1. Introduction
Nowadays, there is a trend towards multi-storey cross-laminated timber (CLT) buildings. Due to this trend, the research needs to evolve a comparison between traditional concrete buildings and CLT buildings. Fires and smoke in multi-floor buildings are well known threats to individuals and property. Use of CLT as a structural element in mid- and high-rise buildings is limited owing to its combustible nature. Many multi-storey timber buildings have been constructed, and most of them have not complied with fire safety or have very little data about fire performance [
1]. The fire performance of the CLT structural building can be accurately modelled by performing full-scale fire experimental or numerical simulation using CFD tools. However, a full-scale test on high-rise CLT buildings was never performed to obtain complete information about fire spread, heat temperature or heat release rate. Furthermore, fire and smoke models for CLT buildings are very limited compared to a traditional concrete building.
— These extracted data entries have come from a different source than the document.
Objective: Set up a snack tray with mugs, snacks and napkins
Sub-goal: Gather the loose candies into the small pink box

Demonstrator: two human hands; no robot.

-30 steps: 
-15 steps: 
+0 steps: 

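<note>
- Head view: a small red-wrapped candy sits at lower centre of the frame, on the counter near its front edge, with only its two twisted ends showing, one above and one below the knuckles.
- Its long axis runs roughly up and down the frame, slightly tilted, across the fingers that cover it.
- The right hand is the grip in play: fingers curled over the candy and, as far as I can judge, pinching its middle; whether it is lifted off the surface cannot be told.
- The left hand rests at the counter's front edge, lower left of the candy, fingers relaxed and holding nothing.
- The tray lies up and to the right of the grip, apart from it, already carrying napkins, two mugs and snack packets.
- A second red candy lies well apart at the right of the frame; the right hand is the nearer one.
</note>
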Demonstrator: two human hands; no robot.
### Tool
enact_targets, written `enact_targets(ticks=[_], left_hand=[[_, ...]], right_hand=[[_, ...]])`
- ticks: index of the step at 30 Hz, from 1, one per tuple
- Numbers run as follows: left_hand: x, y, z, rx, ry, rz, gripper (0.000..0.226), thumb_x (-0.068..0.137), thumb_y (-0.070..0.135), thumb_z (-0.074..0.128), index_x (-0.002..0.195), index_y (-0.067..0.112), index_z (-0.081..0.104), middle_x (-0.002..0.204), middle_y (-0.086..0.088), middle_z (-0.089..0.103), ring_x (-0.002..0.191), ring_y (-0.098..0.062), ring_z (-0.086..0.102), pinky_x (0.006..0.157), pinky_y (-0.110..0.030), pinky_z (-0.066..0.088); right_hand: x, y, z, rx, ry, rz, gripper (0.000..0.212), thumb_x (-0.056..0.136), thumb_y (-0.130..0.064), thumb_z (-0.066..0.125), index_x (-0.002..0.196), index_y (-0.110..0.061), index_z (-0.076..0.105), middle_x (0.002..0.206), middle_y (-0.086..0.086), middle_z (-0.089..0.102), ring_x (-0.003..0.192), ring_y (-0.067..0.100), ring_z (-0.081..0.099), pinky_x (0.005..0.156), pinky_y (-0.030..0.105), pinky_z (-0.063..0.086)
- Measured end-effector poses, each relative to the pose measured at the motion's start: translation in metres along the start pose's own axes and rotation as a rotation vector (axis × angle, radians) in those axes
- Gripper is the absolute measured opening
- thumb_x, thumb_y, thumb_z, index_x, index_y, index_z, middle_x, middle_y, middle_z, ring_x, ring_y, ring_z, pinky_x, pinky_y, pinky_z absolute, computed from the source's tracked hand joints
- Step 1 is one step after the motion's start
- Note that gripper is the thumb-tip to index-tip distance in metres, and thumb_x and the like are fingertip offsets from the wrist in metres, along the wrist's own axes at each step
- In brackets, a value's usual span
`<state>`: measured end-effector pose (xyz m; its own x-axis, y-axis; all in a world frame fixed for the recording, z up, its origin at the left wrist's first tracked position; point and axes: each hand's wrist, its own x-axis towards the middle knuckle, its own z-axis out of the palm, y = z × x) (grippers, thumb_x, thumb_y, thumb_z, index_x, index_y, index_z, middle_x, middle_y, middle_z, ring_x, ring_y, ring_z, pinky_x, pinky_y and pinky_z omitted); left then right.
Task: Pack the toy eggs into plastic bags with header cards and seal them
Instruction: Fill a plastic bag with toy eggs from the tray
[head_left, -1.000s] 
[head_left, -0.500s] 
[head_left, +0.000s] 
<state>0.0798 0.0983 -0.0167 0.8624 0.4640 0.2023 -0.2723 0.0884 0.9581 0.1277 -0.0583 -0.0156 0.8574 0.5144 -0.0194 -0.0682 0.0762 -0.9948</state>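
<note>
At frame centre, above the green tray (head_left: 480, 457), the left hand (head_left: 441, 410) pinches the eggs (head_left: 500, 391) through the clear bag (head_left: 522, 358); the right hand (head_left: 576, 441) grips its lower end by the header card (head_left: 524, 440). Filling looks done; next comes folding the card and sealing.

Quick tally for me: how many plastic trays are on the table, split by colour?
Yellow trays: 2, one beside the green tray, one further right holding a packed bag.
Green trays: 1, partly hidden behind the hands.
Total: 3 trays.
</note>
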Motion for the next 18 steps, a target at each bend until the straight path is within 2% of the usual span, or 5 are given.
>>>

Understanding the modelling of the fire performance of multi-storey CLT buildings is necessary to ensure the fire resistance capacity of timber structures is adequate for occupant safety and property protection. This also assists engineers in designing buildings with sufficient fire protection by predicting the fire temperature, time to flashover, passive fire resistance and fire behaviour inside and outside the building.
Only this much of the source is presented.